Scientific classification
- Kingdom: Animalia
- Phylum: Chordata
- Class: Aves
- Order: Passeriformes
- Family: Motacillidae
- Genus: Anthus
- Species: A. pallidiventris
- Binomial name: Anthus pallidiventris Sharpe, 1885

= Long-legged pipit =

- Genus: Anthus
- Species: pallidiventris
- Authority: Sharpe, 1885
- Conservation status: LC

Species of bird

The long-legged pipit (Anthus pallidiventris), also known as the long-clawed pipit, is a species of bird in the family Motacillidae.
It is found in Angola, Cameroon, Republic of the Congo, Democratic Republic of the Congo, Equatorial Guinea, and Gabon.

Its natural habitat is subtropical or tropical dry lowland grassland.

== Taxonomy ==
The long-legged pipit is divided into two subspecies with the following distribution:

- A. p. pallidiventris – occurs from Cameroon and Equatorial Guinea to Gabon and northwestern Angola
- A. p. esobe – occurs in central Congo-Kinshasa (upper Congo River)

== Description ==
The long-legged pipit, aptly named for its stilt-like legs and tall body. The beak is also relatively long. Its olive-gray plumage is distinctive, featuring a prominent moustache stripe, minimal chest streaking, and an unstreaked back. While it's the only pipit within its range during summer, it may mingle with other pipit species in winter. Even then, its long legs, minimal chest markings, and unstreaked back remain key identifiers.
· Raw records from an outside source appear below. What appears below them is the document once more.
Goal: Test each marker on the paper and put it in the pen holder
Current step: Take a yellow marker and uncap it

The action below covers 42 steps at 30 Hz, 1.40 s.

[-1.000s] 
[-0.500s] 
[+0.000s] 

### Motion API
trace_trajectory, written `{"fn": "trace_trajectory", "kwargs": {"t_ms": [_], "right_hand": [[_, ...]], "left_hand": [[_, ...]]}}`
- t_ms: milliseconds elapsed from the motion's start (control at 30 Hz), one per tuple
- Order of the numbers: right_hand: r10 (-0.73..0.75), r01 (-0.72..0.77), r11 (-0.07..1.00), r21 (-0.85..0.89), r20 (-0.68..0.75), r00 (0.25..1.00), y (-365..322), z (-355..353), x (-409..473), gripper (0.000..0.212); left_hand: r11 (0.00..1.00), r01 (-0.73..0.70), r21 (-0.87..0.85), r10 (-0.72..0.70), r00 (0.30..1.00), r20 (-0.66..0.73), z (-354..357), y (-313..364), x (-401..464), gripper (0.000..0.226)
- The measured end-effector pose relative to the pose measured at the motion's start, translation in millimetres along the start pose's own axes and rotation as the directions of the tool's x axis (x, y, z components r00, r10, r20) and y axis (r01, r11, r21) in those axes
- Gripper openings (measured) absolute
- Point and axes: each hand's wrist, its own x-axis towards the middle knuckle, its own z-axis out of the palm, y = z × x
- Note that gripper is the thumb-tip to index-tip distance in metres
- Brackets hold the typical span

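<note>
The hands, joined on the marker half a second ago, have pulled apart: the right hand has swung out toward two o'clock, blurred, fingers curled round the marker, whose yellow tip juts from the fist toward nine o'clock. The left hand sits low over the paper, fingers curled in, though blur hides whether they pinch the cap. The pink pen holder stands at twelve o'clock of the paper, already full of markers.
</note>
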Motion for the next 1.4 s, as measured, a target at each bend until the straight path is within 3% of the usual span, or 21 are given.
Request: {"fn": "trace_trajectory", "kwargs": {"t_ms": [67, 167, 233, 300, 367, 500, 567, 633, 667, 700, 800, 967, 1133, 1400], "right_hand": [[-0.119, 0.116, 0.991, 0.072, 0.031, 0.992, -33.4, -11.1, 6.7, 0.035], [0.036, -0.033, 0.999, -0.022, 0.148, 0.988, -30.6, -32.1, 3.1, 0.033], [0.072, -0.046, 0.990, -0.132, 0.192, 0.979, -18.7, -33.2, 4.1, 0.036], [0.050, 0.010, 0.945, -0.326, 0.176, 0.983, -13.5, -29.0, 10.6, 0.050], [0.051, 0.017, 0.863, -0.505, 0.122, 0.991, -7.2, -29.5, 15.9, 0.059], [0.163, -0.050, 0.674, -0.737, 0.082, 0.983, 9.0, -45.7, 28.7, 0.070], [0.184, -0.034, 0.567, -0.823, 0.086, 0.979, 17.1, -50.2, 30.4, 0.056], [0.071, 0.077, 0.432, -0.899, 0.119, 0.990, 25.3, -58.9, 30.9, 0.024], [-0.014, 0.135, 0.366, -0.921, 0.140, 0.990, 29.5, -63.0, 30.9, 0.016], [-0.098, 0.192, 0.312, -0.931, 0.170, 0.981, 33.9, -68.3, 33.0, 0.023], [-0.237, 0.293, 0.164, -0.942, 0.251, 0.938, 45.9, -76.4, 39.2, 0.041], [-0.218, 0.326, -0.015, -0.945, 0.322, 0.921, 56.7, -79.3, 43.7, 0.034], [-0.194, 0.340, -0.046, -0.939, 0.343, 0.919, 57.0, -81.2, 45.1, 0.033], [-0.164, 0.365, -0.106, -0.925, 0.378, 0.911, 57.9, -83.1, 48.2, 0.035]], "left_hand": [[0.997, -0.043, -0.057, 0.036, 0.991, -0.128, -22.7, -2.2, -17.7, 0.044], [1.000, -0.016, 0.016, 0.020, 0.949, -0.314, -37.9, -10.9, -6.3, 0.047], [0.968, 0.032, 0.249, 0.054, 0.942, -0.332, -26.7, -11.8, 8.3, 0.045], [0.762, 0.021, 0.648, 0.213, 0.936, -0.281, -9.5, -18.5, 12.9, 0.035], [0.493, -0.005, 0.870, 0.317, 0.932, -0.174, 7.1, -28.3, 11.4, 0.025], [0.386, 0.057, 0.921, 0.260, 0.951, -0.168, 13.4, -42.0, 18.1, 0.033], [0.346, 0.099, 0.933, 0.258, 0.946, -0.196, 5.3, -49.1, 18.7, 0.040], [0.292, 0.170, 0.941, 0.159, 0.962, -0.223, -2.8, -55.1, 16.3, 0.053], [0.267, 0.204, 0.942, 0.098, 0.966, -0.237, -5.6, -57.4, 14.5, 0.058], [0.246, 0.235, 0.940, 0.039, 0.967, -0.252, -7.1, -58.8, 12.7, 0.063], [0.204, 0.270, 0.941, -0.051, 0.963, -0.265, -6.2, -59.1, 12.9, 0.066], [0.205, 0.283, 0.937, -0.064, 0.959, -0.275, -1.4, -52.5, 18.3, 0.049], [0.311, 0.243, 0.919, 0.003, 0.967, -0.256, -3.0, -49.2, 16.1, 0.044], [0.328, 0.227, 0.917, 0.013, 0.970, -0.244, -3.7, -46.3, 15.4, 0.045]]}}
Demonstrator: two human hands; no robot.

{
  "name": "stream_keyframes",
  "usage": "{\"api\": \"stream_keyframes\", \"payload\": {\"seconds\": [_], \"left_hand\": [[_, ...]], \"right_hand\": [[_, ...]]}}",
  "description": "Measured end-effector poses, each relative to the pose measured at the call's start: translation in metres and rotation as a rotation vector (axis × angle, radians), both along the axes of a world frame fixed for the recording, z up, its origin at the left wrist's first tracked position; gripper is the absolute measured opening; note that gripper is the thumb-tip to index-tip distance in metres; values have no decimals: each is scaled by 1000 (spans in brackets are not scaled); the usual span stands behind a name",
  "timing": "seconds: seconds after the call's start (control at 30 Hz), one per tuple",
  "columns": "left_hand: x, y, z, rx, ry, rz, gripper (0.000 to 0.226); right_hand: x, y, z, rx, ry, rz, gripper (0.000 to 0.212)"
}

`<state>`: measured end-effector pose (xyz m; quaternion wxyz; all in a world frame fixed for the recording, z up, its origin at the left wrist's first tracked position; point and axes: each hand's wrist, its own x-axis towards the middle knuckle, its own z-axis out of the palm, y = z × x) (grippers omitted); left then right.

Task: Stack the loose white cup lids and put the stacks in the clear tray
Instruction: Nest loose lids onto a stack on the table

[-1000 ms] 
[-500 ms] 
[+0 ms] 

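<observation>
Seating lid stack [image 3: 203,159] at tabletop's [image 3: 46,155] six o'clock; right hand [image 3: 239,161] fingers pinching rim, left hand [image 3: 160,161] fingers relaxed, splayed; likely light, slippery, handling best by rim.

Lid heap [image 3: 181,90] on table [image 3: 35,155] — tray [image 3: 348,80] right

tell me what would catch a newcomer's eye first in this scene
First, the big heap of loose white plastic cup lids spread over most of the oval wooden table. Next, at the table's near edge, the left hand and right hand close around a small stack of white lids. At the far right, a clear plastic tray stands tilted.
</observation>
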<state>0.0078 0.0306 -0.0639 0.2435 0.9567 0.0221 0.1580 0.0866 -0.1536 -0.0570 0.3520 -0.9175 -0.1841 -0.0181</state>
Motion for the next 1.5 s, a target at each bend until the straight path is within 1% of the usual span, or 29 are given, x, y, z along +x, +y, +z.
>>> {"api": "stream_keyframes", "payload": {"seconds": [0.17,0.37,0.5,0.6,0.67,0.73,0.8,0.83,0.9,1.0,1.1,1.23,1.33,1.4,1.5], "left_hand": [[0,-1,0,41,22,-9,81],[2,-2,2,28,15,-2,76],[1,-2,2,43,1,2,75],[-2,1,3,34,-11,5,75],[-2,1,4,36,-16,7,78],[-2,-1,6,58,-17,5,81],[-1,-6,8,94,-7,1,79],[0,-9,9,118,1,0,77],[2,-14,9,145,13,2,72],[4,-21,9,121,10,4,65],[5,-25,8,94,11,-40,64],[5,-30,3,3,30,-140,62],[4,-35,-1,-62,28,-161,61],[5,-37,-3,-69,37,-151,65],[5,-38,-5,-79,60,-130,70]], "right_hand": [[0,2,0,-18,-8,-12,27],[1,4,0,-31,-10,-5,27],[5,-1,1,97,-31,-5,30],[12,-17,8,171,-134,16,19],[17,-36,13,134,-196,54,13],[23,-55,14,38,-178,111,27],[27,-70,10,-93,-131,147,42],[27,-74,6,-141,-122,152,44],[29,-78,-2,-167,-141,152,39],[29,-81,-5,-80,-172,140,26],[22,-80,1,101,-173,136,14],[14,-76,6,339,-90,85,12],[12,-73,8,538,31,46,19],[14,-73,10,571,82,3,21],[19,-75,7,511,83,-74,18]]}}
Its song is a repetitive "tit-tidii"," and its calls include a "psip" contact call, a harsh "ptic-ptic", and a "poui-titit" flight call.

== Ecology ==
The long-legged pipit is found in natural grasslands, but also in pastures, farmland, airfields and in bare areas around villages and towns. Its diet consists of small grasshoppers and other flying insects, but also spiders. It forages on the ground, but can also jump up to catch flying insects. The pipit walks and runs with upright stance, constantly wagging tail up and down.

== Status ==
The species has a wide distribution range and the population is considered stable. The International Union for Conservation of Nature therefore categorizes it as "least concern".